Chapitre 3

8 minutes de lecture

 — Julien, viens manger ! C’est prêt.

 La voix grave d’Olivier Dupré est suivie d’un « j’arrive » mécanique, puis d’un silence, signe que Julien ne daigne pas vraiment accorder ses actes à ses paroles. Olivier se lève, fait le tour de la cuisine sans raison apparente, revient à sa place, improvise quelques notes de piano sur la table avec ses doigts. Noémie tente de retenir le sourire naissant sur ses lèvres ; elle n’y parvient pas. Son mari réitère son injonction, plus fort, laissant ainsi peu d’implicite sur son agacement. Julien doit le sentir, car il prend soin d’adjoindre un « oui, oui » à son « j’arrive », avant de sortir de sa chambre, son smartphone à la main et un écouteur fixé dans l’oreille gauche. Avant qu’il n’appuie sur la touche de verrouillage, j’ai le temps d’apercevoir une photo sur l’écran, celle d’une jeune fille à la peau mate et à la longue chevelure nouée en queue de cheval, qui marche le long de la rue Germinal. Je la reconnais tout de suite : il s’agit de Marie-Line, sa voisine de l’étage du dessus. La photo n’est pas très bien cadrée : l’amoureux transi a dû la prendre à la va-vite, à l’insu de la jeune fille, et à présent il ne peut s’empêcher de la contempler, encore et encore, tout en écoutant des chansons mièvres, me dis-je.

 — Ce n’est pas pour te faire une leçon de morale, mais…

 Julien pose son portable sur le plan de travail de la cuisine, au-dessus d’un exemplaire de Télérama, puis s’immobilise, les bras ballants, docile. Il a compris la prétérition : son père va lui faire une leçon de morale.

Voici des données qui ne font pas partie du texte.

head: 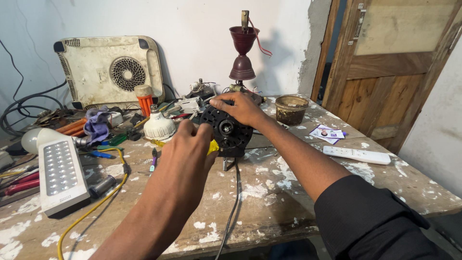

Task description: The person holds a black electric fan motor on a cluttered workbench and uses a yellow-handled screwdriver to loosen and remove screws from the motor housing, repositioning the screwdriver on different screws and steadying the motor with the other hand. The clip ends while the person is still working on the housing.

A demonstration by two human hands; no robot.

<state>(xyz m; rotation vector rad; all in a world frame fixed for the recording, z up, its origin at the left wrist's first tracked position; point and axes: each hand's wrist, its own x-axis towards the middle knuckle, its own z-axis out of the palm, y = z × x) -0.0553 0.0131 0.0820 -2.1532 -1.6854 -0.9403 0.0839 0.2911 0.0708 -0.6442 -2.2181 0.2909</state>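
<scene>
Right hand (240, 108): fingers (222, 102) curled over the top edge of a round black motor (227, 131), closed on its rim and steadying it upright on edge. Left hand (188, 150): fingers (190, 129) folded shut around a yellow-handled tool (212, 147), of which only a bit of handle shows past the palm; the tip is hidden behind the hand, just beside the motor's left face.

The motor stands near the middle of the tabletop (269, 192), which is bare wood flecked with white paint. A dark cable (234, 202) runs from under the motor to the near edge.

Left of the hands: a white bulb (159, 127) standing on its dome, an orange tube lamp (144, 101) behind it, a purple cloth (97, 123), assorted screwdrivers, a yellow wire (98, 202), and a white LED panel lamp (61, 174) lying flat.

Against the wall: a cream induction cooker (108, 71) leaning with its fan grille outward, and a maroon hourglass-shaped stand (242, 53).

Right of the hands: a grimy round pot (290, 109), some small printed cards (328, 133), a white remote control (356, 155). A wooden door (394, 67) stands at far right.
</scene>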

 — J’aimerais bien que tu viennes sans que j’aie besoin de me répéter, lorsque je t’appelle pour manger. Il est temps que tu sois plus à l’écoute des autres, et notamment de tes parents. Une famille, c’est une société miniature : pour que ça fonctionne, il faut que chacun y mette du sien et pense à l’intérêt collectif. On ne peut pas vivre enfermé dans son individualisme en permanence ! Ce n’est pas comme ça que nous t’avons éduqué, ta mère et moi.

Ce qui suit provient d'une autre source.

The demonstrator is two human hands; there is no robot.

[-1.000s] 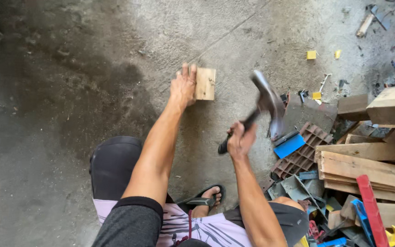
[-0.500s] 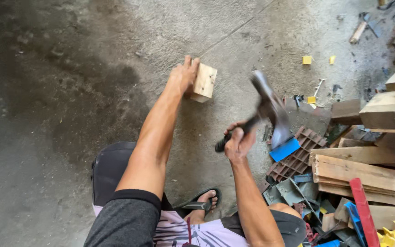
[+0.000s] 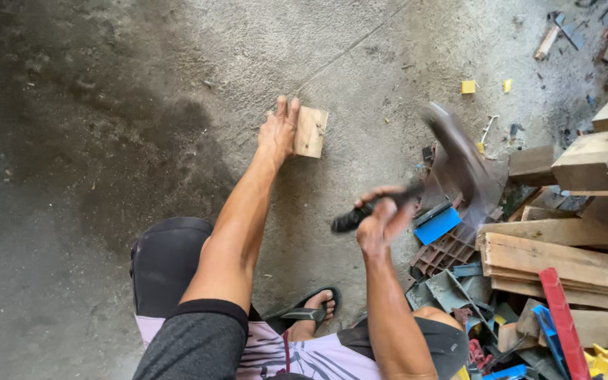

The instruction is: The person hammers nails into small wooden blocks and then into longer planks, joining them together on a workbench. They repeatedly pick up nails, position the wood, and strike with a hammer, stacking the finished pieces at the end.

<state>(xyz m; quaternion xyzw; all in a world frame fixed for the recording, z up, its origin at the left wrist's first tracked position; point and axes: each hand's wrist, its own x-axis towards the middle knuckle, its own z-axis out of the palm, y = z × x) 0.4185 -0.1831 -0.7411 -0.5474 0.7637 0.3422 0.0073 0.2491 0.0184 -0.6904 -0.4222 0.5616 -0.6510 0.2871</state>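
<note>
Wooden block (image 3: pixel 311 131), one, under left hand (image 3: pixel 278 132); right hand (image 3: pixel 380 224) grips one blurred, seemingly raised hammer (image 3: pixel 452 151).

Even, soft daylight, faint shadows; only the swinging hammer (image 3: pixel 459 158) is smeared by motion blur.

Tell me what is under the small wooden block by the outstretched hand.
The wooden block lies flat on the bare concrete floor, with the left hand pressing its left edge. Nothing shows beneath it; whatever lies between block and floor is covered by the block itself.
</note>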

 — Excuse-moi, papa, ment Julien, je finissais quelque chose d’important, mais je ferai attention, la prochaine fois.

 — C’est ce que tu me dis tout le temps, mais je dois toujours m’y reprendre à deux fois avant que tu viennes. En plus, j’ai fait du poulet aux champignons, je sais que tu adores ça, mais c’est moins bon quand c’est tiède.

 Julien s’assied à sa place, penaud. Sa mère lui caresse discrètement les cheveux en passant derrière lui, avant de s’installer à son tour. Tandis qu’Olivier dépose sur le dessous de plat la poêle d’où s’échappe encore une fumée conséquente, Noémie brise le silence avant qu’il ne devienne pesant :

 — Voilà le divin poulet aux champignons de ton père, Julien. Tu sais pourtant que lorsqu’il fait ce plat, il faut le manger sans délai ; on ne sait jamais, il pourrait vouloir s’échapper de la poêle et retourner gambader dans son poulailler !

 Olivier s’aperçoit qu’il s’est emporté un peu vite, qu’il en a un peu trop fait, car il sourit à sa femme et répond :

 — Moque-toi tant que tu veux. Il n’empêche que vous allez m’en dire des nouvelles, de mon poulet. Le boucher m’a garanti qu’il a été élevé dans une des fermes du coin, sans pesticides ni engrais chimiques.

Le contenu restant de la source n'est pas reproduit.